Deputi Bidang Geofisika BMKG, Dr. Ir. Muhammad Sadly, M. Eng, dalam keterangan tertulis yang diterima ngopibareng.id, Minggu 21 Oktober 2018 menjelaskan bahwa menurut “Peta Sumber dan Bahaya Gempabumi Indonesia 2017”, secara geologis dan tektonik wilayah Kota Surabaya dan Madura memang berada pada jalur zona sesar aktif.
“(Namun) Saya berharap masyarakat tetap tenang namun waspada. Pemerintah melalui BMKG terus memantau gempa yang terjadi di seluruh wilayah Indonesia selama 24 Jam penuh setiap harinya," kata Sadly.
Dalam "Peta Sumber dan Bahaya Gempabumi Indonesia 2017", wilayah Surabaya berada pada jalur zona Sesar Kendeng dan Madura berada pada jalur zona Sesar RMKS (Rembang, Madura, Kangean, dan Sakala).
Berdasarkan catatan sejarah kegempaan (Visser 1922) tambah Sadly, jalur Sesar Kendeng pernah memicu terjadinya gempabumi merusak di Mojokerto (1836,1837), Madiun (1862, 1915) dan Surabaya (1867).
Sedangkan Sesar RMKS juga pernah memicu terjadinya gempabumi merusak di Rembang-Tuban (1836), Sedayu (1902), Lamongan (1939), Sumenep (13 Juni 2018 dan 11 Oktober 2018).
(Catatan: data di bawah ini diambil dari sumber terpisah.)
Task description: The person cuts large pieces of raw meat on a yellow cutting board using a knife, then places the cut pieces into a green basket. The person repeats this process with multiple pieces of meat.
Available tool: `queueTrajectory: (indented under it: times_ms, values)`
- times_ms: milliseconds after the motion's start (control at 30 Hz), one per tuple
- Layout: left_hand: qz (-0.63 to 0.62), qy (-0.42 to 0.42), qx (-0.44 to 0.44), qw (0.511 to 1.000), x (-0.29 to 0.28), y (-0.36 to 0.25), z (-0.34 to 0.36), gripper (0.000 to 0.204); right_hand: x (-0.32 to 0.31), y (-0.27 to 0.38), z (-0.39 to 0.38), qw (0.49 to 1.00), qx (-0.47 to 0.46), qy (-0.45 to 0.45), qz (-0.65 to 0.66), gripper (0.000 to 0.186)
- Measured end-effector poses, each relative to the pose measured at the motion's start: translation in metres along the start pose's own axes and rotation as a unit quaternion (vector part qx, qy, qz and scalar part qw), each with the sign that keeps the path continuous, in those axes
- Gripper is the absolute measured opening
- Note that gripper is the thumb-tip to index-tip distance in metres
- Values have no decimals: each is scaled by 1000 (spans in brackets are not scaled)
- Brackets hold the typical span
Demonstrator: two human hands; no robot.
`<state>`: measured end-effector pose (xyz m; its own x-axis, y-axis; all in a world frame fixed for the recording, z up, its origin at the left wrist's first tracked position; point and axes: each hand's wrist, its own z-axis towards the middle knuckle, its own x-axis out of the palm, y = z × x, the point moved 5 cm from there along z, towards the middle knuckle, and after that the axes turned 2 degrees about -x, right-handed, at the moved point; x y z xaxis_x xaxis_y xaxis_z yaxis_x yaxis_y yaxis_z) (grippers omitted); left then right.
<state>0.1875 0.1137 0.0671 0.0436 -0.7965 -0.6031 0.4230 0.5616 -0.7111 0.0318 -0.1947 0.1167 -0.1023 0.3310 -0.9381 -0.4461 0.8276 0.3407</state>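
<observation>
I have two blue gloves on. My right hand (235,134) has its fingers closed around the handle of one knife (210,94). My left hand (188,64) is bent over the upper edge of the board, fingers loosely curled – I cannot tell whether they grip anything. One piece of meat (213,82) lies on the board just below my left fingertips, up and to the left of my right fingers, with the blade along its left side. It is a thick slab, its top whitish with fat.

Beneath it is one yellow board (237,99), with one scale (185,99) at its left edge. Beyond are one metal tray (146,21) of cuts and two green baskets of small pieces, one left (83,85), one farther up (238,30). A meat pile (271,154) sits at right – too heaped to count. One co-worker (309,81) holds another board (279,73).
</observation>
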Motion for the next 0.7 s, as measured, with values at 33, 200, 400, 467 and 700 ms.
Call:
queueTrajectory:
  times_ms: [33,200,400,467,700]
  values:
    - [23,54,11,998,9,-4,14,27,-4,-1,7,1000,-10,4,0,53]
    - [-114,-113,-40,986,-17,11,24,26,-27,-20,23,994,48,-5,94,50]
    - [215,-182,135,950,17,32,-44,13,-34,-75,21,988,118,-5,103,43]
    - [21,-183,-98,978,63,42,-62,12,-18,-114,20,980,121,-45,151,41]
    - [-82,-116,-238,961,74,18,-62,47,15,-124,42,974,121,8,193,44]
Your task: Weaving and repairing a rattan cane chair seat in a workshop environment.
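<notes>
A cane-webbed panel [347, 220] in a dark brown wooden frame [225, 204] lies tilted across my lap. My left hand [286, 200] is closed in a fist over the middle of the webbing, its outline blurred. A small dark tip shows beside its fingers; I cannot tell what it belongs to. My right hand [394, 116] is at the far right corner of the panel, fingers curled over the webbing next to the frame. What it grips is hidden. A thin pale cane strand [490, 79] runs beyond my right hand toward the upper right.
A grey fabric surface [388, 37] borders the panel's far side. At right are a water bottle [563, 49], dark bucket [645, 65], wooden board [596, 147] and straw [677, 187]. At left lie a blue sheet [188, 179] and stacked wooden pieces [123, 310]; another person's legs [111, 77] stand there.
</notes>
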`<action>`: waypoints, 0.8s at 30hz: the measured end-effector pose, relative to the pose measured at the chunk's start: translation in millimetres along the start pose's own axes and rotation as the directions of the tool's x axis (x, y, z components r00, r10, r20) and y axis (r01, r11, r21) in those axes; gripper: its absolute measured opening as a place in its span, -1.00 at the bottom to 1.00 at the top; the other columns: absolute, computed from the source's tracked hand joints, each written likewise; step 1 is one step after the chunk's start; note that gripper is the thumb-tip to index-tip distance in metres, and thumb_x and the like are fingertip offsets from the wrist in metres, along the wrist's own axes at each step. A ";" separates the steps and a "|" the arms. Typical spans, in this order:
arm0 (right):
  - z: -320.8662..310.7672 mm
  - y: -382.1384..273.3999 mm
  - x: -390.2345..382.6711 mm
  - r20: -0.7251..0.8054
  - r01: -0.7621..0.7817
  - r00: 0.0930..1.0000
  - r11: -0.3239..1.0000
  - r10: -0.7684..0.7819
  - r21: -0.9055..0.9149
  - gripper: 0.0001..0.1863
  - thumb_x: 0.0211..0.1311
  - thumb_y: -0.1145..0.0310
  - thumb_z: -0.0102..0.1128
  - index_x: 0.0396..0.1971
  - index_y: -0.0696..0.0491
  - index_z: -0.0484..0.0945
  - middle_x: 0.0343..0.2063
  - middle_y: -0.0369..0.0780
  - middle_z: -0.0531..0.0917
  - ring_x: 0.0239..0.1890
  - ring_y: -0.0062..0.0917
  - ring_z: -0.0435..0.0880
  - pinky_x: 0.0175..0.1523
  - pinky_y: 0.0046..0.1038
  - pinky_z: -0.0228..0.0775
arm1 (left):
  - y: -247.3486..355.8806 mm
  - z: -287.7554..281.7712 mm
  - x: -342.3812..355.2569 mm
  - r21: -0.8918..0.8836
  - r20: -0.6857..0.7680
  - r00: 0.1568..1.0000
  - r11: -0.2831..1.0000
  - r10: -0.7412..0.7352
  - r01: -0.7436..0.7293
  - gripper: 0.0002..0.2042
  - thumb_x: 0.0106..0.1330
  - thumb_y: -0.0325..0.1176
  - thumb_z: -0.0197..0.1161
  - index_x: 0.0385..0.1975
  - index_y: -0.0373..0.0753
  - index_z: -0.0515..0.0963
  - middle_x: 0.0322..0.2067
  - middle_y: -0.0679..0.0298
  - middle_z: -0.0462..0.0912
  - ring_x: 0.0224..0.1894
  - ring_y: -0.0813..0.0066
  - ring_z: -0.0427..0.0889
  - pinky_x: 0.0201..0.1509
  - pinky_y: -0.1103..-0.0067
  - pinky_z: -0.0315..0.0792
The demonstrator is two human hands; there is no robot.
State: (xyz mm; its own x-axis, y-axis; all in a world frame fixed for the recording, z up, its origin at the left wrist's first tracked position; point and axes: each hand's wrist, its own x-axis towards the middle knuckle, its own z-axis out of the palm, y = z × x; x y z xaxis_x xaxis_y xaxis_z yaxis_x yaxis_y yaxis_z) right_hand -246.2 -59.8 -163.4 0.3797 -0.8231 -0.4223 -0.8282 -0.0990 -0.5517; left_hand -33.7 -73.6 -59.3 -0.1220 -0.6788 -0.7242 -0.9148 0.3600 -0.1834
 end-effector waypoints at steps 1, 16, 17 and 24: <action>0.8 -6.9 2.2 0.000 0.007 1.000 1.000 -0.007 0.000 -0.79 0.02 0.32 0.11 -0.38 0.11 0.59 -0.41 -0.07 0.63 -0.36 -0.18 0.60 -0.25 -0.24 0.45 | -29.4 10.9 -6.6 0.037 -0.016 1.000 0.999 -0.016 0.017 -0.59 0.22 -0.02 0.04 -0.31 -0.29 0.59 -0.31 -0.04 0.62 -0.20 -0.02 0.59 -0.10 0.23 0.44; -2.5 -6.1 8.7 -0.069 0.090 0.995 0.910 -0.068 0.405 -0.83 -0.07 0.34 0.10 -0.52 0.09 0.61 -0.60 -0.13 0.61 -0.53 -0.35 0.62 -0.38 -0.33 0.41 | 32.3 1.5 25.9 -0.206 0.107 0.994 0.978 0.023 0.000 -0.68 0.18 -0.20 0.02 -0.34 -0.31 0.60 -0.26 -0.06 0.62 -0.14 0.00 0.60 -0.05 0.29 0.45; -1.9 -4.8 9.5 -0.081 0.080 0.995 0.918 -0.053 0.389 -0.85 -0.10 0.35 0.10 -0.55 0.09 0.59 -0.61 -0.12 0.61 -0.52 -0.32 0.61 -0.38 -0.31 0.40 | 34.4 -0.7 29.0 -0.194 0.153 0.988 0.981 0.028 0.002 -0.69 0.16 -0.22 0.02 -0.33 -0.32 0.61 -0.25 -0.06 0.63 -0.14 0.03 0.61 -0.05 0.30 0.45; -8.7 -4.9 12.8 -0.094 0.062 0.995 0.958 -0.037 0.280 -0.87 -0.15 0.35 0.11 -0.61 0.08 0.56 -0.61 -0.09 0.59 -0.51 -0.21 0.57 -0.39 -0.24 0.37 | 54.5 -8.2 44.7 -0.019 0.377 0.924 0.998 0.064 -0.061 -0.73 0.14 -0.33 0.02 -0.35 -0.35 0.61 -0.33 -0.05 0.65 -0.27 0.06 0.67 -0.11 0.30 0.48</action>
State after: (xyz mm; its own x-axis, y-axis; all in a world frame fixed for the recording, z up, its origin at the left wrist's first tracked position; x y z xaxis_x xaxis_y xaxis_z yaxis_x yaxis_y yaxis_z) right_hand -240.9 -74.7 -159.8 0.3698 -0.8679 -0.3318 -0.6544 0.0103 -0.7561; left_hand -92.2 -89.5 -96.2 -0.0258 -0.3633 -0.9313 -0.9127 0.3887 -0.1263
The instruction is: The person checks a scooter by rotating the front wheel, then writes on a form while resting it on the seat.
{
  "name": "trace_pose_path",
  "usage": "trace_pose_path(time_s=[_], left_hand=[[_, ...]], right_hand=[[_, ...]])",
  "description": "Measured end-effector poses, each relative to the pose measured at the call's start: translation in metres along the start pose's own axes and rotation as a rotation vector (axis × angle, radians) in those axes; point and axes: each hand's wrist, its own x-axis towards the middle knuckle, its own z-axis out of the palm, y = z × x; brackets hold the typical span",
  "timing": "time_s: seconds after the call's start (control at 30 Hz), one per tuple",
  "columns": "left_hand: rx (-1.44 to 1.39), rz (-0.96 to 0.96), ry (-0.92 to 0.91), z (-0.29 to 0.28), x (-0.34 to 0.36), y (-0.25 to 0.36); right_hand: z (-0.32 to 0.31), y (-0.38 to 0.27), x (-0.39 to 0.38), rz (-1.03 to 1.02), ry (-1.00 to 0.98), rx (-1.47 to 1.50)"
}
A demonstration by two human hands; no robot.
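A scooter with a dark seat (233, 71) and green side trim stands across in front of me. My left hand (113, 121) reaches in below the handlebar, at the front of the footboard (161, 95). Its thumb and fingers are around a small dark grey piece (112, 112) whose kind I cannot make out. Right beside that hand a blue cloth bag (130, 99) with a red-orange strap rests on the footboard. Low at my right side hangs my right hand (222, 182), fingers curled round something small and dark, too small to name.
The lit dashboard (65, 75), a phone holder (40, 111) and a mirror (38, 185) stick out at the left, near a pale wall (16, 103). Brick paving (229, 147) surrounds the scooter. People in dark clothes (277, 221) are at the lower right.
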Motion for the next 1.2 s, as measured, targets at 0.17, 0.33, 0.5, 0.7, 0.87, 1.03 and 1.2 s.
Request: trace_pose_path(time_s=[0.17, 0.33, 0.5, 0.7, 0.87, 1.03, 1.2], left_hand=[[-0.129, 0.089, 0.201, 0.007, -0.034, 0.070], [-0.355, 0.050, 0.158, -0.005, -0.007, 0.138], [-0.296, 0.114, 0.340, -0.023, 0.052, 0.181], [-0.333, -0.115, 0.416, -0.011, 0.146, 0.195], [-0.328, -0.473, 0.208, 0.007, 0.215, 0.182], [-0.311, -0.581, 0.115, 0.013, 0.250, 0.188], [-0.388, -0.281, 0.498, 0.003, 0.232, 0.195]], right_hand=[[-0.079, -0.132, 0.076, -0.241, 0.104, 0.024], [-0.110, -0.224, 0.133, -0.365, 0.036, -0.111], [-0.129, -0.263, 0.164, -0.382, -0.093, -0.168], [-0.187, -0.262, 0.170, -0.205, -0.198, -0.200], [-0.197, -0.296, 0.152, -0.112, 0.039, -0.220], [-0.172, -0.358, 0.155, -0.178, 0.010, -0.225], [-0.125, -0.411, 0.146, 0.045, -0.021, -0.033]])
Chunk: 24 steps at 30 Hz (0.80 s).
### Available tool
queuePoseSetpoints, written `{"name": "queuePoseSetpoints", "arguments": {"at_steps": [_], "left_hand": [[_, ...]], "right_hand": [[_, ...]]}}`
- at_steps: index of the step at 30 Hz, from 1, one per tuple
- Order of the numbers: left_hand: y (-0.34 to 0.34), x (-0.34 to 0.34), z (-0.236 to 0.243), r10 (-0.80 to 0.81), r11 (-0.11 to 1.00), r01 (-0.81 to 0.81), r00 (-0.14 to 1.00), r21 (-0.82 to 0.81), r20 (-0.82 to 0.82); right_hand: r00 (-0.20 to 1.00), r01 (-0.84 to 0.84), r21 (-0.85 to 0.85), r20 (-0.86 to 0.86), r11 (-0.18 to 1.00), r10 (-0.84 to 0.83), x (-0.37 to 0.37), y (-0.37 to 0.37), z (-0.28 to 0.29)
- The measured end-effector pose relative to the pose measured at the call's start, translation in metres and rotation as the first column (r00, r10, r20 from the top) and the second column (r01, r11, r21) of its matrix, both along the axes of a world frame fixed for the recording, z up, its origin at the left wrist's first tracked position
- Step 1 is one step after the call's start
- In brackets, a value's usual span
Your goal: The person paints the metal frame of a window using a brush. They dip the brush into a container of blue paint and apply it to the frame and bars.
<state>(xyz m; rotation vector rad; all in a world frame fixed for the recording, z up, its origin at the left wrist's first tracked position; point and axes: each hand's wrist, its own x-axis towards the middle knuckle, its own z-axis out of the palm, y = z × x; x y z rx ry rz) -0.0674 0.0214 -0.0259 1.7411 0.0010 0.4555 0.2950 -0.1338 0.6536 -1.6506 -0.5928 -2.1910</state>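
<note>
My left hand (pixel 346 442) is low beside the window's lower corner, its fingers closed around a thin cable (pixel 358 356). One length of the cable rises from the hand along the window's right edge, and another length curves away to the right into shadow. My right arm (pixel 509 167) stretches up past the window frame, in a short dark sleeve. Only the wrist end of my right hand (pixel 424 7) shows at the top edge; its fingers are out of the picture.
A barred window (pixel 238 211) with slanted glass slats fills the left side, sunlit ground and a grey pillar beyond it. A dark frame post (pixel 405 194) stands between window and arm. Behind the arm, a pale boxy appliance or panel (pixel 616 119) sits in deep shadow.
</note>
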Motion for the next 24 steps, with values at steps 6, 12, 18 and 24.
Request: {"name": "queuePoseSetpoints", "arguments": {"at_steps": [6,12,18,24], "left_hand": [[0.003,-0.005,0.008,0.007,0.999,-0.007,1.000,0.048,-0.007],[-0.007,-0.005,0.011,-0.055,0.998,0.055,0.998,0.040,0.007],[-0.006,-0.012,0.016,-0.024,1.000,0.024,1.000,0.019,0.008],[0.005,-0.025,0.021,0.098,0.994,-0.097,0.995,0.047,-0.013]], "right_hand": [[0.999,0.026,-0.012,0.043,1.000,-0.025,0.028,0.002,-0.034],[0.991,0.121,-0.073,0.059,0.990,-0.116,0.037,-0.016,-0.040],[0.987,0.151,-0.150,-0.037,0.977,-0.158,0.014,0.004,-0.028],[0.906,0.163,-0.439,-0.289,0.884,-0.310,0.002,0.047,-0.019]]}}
Sementara itu Kepala BMKG, Dwikorita Karnawati mengatakan bahwa potensi gempa bukan hanya ada di wilayah Surabaya dan Madura, namun juga di sebagian besar wilayah Indonesia.
Hal ini menurutnya bukan tanpa alasan, mengingat Indonesia berada dalam lingkaran Cincin Api Pasifik yang terbentuk oleh gerak lempeng tektonik aktif.
“Cincin Api Pasifik adalah zona berbentuk tapal kuda dan menjadi zona sabuk gempa paling aktif di dunia. Bukan hanya Indonesia, negara lain seperti Jepang, Taiwan, dan Selandia Baru juga masuk dalam cincin api pasifik tersebut,” kata dia.
Oleh karena itu, lanjut Dwikorita, daripada meributkan ramalan dan prediksi gempa, lebih baik masyarakat bersama pemerintah dan stakeholder lainnya pro aktif mempersiapkan upaya mitigasi bencana gempa bumi dan tsunami.
“Lakukan aktivitas seperti biasa, jangan terpengaruh oleh isu-isu yang dihembuskan oleh pihak yang ingin membuat kegaduhan dan kecemasan,” ujarnya.
Dwikorita mengatakan mitigasi bencana yang dapat dilakukan antara lain mengedukasi masyarakat tentang cara penyiapan perlindungan dan keselamatan sebelum, saat dan setelah gempa bumi.
Hal lainnya, lanjut dia, adalah membangun bangunan dan infrastruktur yang sesuai "building code"atau persyaratan bangunan tahan gempa, menetapkan tata ruang wilayah berbasis peta rawan bencana, menyiapkan jalur evakuasi, dan membangun shelter untuk evakuasi vertikal dari ancaman tsunami di daerah pantai.
“Jangan lupa senantiasa berdoa dan memohon keselamatan dan perlindungan kepada Allah SWT. Hingga saat ini belum ada satupun negara dan tekhnologi yang mampu meramalkan dan memprediksi gempabumi,” kata dia. (man)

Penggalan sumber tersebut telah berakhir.